[TASK TO CARRY OUT] Below are lines of data, and only some are wanted. Please repeat exactly those from the line that has "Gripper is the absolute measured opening" through the line that has "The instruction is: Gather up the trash".
(DATA BLOCK Opens)
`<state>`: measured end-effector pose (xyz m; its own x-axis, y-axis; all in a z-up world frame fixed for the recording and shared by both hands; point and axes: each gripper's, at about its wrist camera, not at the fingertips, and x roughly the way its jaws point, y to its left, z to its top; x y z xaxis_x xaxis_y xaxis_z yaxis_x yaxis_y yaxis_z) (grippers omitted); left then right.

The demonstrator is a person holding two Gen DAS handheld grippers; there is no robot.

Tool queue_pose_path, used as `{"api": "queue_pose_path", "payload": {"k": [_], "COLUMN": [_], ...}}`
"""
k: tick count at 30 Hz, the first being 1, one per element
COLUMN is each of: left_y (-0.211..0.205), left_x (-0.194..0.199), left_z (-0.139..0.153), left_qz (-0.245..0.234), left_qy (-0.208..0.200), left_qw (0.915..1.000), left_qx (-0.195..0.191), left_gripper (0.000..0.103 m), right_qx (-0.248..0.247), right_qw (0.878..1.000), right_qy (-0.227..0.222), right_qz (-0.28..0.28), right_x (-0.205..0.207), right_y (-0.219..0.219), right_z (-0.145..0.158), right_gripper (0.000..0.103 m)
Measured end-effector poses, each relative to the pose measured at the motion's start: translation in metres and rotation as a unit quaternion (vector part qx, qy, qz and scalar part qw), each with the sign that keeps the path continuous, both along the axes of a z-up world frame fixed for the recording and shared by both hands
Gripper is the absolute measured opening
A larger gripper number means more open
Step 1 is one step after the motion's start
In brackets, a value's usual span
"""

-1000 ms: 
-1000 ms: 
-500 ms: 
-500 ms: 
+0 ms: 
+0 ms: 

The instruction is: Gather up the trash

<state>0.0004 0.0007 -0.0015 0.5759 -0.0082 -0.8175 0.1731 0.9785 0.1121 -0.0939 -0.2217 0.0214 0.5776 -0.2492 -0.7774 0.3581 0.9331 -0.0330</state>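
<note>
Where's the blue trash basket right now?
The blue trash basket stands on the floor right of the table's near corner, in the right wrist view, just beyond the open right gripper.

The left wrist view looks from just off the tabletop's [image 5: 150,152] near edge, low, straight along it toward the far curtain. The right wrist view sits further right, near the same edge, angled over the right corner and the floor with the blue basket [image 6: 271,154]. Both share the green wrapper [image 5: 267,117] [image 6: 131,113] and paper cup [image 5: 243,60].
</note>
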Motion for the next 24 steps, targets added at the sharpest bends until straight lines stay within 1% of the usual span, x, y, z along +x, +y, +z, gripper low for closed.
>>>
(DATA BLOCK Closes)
[WRITTEN ANSWER]
Gripper is the absolute measured opening
A larger gripper number means more open
Step 1 is one step after the motion's start
In brackets, a value's usual span
"""

-1000 ms: 
-1000 ms: 
-500 ms: 
-500 ms: 
+0 ms: 
+0 ms: 

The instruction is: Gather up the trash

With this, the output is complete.